(Input data)

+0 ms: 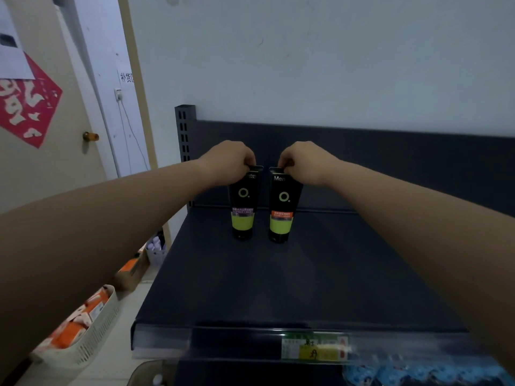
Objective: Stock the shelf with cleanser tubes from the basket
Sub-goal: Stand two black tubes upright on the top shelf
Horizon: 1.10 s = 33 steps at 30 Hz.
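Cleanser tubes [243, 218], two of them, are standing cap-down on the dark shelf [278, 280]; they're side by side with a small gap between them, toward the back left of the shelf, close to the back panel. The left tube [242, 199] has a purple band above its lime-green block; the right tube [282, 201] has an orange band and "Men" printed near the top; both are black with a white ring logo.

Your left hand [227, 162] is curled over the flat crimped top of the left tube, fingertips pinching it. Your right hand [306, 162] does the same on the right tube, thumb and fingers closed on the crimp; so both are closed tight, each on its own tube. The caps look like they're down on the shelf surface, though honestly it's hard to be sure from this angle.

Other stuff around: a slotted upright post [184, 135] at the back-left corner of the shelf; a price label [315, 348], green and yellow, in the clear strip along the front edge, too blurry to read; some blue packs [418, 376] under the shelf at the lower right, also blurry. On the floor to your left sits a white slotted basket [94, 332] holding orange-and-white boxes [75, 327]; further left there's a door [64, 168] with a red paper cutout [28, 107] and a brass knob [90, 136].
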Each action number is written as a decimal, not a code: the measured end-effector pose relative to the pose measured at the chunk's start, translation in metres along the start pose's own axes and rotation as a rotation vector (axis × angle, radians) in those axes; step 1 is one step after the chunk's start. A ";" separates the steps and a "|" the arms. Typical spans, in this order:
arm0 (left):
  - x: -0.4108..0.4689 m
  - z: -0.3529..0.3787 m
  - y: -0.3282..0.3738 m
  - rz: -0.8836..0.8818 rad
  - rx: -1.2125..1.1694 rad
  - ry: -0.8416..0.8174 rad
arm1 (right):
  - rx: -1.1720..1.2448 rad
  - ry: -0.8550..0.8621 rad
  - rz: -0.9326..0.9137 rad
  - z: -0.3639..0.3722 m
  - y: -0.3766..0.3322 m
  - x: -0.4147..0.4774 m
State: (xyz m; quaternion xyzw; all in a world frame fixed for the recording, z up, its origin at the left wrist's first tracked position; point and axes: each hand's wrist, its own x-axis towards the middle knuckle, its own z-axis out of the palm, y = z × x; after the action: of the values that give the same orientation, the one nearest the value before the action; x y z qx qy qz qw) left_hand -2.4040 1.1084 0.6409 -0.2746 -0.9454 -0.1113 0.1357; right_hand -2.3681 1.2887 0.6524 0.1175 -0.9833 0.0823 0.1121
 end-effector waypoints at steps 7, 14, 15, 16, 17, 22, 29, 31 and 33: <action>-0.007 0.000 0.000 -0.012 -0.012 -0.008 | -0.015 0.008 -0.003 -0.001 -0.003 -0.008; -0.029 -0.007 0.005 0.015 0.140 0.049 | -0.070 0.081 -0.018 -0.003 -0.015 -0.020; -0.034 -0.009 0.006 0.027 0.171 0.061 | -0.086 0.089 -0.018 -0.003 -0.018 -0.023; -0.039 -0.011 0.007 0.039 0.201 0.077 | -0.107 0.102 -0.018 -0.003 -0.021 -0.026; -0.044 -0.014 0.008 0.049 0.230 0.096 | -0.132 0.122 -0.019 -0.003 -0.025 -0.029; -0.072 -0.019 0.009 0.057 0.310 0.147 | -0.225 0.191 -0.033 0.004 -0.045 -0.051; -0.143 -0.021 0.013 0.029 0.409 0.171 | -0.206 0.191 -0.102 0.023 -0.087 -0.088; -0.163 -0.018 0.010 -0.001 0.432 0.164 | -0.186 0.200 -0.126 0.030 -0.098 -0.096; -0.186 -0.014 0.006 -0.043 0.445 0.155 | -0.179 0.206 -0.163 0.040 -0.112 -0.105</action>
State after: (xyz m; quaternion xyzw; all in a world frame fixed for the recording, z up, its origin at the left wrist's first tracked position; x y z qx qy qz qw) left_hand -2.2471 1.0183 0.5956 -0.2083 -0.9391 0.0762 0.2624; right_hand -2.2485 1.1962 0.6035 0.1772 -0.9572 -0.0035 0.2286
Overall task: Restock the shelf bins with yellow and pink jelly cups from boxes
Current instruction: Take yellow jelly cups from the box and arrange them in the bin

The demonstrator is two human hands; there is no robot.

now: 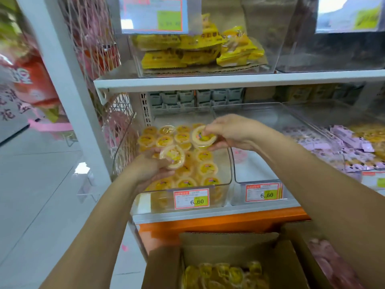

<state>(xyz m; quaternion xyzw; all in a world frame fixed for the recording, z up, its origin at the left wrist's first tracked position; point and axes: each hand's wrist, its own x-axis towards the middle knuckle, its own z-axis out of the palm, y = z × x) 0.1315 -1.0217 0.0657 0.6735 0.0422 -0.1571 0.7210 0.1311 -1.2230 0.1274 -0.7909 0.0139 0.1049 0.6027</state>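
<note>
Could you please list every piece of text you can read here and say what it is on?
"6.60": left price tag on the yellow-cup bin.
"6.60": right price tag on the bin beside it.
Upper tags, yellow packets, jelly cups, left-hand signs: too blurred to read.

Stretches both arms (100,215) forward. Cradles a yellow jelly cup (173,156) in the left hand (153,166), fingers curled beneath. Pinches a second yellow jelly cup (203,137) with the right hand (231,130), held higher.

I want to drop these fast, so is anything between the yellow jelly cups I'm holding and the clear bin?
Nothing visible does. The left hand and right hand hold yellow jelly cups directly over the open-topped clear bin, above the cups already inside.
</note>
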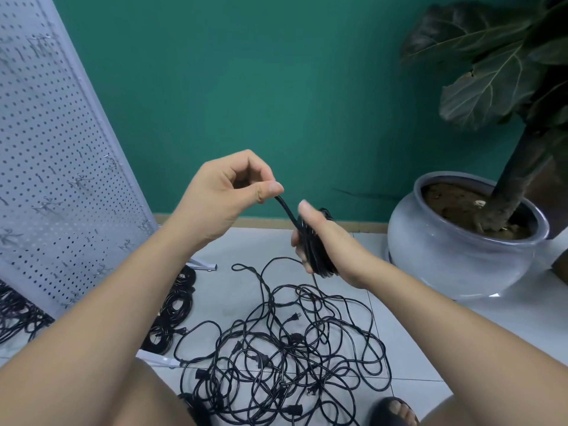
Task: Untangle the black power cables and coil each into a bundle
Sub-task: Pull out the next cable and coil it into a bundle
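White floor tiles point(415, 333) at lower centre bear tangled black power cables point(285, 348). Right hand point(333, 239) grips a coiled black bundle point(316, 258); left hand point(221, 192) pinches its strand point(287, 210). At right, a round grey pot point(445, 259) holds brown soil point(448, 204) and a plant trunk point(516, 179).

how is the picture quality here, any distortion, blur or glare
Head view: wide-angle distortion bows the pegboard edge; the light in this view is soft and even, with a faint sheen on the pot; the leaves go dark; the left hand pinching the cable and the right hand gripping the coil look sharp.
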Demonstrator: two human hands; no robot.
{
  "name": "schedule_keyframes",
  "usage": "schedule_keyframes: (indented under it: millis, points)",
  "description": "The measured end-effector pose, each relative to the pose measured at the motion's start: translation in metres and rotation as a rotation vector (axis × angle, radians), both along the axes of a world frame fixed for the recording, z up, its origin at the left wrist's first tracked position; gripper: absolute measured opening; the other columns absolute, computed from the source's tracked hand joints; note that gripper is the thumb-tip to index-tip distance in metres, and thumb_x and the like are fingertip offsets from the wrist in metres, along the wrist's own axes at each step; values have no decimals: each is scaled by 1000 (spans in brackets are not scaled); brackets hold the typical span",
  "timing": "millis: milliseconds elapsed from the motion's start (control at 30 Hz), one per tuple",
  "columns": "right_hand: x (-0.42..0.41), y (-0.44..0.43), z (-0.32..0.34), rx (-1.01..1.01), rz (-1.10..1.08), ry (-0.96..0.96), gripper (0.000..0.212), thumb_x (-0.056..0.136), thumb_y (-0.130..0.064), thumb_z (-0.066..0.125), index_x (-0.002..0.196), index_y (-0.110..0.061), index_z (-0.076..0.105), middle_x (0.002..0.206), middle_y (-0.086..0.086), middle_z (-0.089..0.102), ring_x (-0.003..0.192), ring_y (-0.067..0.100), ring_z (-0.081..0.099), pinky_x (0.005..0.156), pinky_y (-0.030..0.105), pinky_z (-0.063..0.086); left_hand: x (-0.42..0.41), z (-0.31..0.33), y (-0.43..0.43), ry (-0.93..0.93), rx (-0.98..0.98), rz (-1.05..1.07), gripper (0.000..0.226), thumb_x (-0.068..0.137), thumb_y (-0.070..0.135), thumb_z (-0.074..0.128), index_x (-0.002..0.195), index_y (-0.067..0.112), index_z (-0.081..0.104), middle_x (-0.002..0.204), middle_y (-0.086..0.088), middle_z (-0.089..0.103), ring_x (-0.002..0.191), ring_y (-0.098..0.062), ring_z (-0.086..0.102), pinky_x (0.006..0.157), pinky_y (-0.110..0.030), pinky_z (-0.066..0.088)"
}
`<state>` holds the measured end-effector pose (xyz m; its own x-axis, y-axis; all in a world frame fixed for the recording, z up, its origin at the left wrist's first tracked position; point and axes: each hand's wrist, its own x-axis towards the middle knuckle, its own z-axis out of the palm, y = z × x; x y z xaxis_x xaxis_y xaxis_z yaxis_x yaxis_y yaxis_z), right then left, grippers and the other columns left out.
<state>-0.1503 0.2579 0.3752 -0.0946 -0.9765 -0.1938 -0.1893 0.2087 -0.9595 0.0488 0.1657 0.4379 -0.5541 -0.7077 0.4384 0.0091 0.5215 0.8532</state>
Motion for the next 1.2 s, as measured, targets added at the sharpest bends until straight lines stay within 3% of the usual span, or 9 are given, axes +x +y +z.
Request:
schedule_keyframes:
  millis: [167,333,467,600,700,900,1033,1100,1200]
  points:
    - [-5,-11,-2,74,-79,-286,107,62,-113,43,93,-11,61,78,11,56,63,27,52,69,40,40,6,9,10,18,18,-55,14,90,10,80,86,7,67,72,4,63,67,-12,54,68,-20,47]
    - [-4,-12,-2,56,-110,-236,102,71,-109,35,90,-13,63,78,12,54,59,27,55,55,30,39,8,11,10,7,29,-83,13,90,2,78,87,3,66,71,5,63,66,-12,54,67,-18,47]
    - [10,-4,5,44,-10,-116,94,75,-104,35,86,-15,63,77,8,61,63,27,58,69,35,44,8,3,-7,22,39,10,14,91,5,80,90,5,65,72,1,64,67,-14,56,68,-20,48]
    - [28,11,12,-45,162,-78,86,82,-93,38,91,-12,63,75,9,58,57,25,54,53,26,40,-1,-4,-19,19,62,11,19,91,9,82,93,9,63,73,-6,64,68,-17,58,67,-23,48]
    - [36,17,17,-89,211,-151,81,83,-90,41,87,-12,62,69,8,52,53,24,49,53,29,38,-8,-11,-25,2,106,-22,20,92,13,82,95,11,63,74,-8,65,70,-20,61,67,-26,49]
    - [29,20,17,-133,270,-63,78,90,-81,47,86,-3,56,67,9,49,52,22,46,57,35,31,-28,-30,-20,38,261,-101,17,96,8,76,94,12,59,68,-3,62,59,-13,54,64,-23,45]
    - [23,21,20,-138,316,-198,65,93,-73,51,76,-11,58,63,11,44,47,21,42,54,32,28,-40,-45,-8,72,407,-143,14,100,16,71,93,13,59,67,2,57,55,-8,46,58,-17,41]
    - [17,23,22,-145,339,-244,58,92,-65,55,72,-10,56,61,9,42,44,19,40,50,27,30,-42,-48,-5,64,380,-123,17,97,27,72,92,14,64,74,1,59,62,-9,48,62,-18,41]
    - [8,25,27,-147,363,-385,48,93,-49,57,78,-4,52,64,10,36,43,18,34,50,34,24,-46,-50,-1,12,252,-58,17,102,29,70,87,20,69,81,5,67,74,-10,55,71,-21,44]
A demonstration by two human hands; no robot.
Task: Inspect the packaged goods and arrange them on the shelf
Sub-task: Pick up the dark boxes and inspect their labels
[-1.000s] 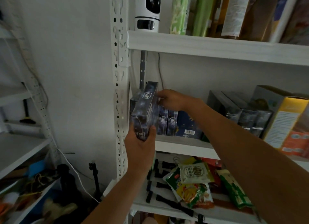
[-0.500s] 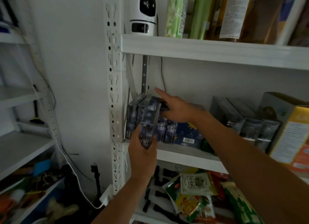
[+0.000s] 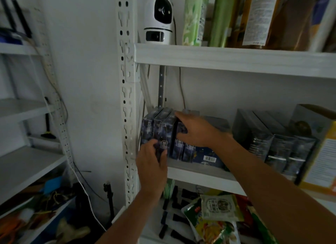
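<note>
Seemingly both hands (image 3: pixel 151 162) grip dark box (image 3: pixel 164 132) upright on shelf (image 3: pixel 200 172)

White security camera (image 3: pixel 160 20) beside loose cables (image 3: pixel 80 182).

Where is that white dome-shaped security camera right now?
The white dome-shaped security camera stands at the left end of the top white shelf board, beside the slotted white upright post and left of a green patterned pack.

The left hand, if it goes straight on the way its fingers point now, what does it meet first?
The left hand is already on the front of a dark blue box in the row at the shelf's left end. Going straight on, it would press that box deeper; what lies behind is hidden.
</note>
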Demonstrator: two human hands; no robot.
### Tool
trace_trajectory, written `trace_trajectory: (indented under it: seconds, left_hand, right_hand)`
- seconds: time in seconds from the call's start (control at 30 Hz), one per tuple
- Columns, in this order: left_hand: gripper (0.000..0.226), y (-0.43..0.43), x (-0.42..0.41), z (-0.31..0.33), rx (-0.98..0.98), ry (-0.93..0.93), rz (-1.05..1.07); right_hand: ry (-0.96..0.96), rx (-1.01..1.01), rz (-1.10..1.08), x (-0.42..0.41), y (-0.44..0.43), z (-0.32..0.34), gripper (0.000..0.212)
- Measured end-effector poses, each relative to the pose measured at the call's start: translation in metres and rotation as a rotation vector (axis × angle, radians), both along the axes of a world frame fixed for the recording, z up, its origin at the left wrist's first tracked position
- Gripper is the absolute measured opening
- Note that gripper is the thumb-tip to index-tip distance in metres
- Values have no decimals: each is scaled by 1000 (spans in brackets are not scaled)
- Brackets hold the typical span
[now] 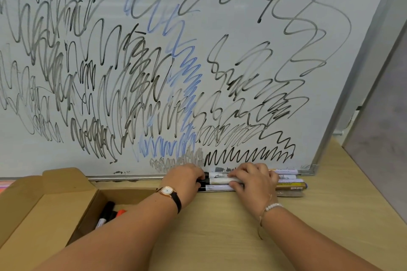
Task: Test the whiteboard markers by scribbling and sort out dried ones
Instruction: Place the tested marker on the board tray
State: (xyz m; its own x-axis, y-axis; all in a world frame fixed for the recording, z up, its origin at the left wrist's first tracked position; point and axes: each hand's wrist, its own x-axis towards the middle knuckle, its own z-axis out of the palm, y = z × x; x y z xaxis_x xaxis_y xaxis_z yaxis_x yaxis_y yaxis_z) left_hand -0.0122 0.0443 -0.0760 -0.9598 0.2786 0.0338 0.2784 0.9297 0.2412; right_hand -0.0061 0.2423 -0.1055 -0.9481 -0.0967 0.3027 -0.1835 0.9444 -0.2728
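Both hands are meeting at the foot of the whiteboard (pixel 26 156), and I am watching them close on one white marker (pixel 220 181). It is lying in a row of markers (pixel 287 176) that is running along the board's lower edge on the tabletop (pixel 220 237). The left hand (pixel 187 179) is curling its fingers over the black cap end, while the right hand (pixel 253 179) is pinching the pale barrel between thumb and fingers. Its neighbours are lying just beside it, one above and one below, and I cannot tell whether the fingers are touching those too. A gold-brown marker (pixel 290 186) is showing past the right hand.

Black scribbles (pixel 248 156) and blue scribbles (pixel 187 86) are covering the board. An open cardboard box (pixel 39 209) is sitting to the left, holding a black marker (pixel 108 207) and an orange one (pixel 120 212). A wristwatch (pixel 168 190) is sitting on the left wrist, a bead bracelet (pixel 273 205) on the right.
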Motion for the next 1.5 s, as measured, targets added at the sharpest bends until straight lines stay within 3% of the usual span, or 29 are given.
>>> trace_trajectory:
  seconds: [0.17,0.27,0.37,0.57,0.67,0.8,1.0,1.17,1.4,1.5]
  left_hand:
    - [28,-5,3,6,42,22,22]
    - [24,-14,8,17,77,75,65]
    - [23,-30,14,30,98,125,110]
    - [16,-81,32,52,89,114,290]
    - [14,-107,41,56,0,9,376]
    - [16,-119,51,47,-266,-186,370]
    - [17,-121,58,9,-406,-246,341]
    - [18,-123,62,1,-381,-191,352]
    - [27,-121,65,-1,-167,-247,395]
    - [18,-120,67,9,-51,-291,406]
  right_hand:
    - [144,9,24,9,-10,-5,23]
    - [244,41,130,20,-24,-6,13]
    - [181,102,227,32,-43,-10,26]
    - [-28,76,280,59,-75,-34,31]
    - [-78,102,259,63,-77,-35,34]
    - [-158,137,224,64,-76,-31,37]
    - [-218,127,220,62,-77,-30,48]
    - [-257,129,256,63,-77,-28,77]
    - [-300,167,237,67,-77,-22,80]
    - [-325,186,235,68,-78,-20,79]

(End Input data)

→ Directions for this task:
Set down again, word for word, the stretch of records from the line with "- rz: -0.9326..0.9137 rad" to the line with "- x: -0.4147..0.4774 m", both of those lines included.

→ Your response:
  - rz: -0.9326..0.9137 rad
  - z: -0.3639..0.3722 m
  - y: -0.3766..0.3322 m
  - x: -0.4147..0.4774 m

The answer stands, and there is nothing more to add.